Copy out exactly the lines from the start of the data to the line containing "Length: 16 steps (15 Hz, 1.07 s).". Include both.
---
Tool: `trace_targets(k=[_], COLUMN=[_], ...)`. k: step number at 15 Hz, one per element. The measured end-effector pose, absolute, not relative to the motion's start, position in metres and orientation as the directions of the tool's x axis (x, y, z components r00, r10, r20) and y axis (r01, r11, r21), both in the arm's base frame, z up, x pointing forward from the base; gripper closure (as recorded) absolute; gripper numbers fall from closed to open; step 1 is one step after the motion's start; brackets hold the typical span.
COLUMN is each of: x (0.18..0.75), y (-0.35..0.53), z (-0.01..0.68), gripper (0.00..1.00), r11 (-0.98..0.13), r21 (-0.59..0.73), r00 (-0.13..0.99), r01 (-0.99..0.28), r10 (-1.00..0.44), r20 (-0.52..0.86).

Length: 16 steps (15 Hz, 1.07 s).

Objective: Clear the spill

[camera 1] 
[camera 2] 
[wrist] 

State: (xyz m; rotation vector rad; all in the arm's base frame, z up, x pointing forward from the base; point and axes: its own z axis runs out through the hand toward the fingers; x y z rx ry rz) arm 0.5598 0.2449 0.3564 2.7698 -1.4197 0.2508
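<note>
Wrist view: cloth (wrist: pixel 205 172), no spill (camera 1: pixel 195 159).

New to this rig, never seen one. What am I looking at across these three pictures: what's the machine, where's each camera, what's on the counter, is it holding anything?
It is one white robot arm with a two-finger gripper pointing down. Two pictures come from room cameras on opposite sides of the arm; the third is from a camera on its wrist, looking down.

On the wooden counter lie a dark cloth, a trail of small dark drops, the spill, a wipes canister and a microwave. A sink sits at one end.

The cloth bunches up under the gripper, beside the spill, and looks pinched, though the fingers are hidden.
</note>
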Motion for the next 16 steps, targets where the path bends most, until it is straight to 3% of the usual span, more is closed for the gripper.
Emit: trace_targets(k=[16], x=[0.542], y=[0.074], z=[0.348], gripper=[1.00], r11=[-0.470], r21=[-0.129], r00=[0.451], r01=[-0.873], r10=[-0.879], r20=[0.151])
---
WRITTEN ANSWER:
Tool: `trace_targets(k=[_], COLUMN=[_], ...)`. k: step number at 15 Hz, one per element. The measured end-effector pose, absolute, not relative to the motion's start, position in metres and orientation as the directions of the tool's x axis (x, y, z components r00, r10, r20) and y axis (r01, r11, r21), both in the arm's base frame, z up, x pointing forward from the base; gripper closure (as recorded) absolute; gripper numbers fall from closed to open; step 1 is one step after the motion's start; brackets hold the typical span.
COLUMN is each of: x (0.18..0.75), y (-0.35..0.53), z (-0.01..0.68), gripper (0.00..1.00), r11 (-0.98..0.13), r21 (-0.59..0.73), r00 (-0.13..0.99), r01 (-0.99..0.28), r10 (-1.00..0.44), r20 (-0.52..0.86).

Length: 16 steps (15 Hz, 1.07 s).

What came before makes up the full response.